WHAT NEEDS TO BE DONE: Using the data below, show every line where the word "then" occurs.
--- DATA EXTRACTS ---
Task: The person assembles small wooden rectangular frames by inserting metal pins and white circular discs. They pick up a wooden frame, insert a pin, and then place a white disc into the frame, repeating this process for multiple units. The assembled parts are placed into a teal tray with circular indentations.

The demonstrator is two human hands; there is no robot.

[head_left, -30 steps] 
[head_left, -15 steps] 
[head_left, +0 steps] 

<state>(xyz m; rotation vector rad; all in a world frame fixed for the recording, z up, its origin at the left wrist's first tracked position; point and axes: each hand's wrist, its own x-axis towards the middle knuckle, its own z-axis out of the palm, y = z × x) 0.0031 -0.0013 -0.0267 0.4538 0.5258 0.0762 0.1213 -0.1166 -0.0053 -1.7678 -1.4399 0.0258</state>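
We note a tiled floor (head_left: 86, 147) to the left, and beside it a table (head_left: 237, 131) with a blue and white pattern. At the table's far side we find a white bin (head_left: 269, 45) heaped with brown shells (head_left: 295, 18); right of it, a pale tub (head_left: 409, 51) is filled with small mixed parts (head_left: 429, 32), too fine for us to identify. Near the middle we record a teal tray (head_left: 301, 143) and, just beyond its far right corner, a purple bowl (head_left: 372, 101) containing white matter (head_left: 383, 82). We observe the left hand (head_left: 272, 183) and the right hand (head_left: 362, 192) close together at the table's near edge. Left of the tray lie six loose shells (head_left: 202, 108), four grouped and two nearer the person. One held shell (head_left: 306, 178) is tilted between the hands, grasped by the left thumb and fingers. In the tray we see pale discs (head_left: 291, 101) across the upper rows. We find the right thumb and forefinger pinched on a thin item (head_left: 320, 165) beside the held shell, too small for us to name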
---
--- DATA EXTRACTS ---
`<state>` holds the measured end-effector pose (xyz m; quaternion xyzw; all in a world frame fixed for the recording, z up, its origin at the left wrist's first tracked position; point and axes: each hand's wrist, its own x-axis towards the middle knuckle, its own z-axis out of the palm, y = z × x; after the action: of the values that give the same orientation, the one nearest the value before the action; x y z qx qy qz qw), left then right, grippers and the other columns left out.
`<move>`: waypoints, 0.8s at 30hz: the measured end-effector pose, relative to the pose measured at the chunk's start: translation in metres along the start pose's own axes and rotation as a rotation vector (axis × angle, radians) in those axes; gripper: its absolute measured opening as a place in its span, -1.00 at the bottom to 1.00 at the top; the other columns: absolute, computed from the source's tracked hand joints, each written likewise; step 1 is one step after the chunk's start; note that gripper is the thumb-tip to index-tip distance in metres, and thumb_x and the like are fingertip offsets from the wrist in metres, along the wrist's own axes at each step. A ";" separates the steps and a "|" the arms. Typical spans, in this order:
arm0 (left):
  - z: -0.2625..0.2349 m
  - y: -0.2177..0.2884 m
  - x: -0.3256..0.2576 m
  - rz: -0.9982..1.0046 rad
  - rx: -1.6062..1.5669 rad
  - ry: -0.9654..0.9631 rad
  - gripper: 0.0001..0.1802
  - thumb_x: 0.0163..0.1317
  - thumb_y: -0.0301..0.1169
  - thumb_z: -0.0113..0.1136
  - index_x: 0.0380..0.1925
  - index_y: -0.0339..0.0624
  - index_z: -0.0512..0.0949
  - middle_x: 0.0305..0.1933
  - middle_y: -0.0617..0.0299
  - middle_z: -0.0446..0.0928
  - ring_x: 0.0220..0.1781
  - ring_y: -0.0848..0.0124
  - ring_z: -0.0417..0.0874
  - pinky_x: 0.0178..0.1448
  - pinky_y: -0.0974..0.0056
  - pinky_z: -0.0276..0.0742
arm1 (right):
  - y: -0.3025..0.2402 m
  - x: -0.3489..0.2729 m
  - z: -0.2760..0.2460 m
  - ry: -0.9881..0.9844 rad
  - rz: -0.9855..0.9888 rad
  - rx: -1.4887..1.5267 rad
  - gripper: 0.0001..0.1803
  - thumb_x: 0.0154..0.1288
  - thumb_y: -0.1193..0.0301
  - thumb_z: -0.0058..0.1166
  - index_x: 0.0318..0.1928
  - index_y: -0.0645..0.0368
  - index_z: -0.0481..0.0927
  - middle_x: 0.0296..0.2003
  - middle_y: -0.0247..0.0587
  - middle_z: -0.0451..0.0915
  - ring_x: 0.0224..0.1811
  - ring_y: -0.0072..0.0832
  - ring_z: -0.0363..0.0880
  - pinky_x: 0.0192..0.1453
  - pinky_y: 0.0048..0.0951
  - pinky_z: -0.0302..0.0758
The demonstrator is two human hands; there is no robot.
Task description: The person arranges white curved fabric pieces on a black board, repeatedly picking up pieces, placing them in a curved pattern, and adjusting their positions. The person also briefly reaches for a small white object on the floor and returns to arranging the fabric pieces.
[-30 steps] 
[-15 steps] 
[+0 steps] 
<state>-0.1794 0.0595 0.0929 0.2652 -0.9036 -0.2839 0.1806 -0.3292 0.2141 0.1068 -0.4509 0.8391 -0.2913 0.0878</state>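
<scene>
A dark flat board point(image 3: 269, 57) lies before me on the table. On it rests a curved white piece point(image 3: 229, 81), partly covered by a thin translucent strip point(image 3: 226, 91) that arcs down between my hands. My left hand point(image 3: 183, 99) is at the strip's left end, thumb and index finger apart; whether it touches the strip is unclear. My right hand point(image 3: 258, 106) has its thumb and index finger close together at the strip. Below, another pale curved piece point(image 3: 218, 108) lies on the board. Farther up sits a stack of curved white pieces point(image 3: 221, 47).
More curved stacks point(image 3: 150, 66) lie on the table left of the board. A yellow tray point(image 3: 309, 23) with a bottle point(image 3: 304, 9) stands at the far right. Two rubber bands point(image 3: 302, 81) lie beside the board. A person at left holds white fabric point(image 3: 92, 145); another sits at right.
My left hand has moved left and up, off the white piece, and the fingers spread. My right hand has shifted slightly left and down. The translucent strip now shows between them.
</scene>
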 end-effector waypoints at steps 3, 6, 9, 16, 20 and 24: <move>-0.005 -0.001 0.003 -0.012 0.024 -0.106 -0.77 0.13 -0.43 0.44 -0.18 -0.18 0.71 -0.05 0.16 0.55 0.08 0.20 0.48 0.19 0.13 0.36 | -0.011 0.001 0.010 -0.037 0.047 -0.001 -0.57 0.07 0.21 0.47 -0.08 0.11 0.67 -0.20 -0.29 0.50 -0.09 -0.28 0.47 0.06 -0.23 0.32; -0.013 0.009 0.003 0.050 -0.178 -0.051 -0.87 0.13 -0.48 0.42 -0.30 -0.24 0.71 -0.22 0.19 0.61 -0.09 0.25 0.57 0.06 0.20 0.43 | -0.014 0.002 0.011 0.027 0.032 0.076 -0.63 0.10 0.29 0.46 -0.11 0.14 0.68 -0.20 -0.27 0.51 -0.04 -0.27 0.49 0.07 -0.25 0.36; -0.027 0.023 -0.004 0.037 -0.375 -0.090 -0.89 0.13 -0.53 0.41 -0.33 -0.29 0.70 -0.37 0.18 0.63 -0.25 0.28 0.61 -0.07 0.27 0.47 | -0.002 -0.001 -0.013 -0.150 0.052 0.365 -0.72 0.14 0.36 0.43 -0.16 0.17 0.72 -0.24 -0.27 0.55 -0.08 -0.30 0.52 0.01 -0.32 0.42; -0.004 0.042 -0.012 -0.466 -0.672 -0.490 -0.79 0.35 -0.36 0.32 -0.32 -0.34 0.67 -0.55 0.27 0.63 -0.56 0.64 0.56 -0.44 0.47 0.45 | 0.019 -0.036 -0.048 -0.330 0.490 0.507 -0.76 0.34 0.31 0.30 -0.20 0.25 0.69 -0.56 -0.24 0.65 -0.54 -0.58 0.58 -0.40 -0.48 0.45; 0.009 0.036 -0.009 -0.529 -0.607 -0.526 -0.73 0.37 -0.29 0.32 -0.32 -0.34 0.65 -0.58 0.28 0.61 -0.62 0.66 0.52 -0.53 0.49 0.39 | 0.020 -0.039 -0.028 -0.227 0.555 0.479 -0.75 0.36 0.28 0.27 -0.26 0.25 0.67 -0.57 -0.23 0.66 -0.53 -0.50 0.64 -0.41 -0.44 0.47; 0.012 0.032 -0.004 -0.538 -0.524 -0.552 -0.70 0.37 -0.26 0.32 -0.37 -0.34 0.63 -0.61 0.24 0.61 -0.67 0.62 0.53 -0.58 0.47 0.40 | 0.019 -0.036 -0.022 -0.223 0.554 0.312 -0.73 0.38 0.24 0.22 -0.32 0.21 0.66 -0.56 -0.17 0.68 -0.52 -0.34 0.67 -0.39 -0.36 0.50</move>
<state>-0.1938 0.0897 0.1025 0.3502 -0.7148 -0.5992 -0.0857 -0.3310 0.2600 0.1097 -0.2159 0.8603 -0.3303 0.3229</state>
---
EXERCISE ANSWER:
Task: The person assembles small wooden rectangular frames by inserting metal pins and white circular discs. They pick up a wooden frame, insert a pin, and then place a white disc into the frame, repeating this process for multiple units. The assembled parts are placed into a teal tray with circular indentations.
`<state>` holds the measured end-effector pose (xyz m; quaternion xyzw; all in a world frame fixed for the recording, z up, its origin at the left wrist's first tracked position; point and axes: each hand's wrist, its own x-axis towards the middle knuckle, its own z-axis out of the palm, y = z × x; after the action: of the values that give the same orientation, the one nearest the value before the action; x y z qx qy qz qw), left then right, grippers and the other columns left out.

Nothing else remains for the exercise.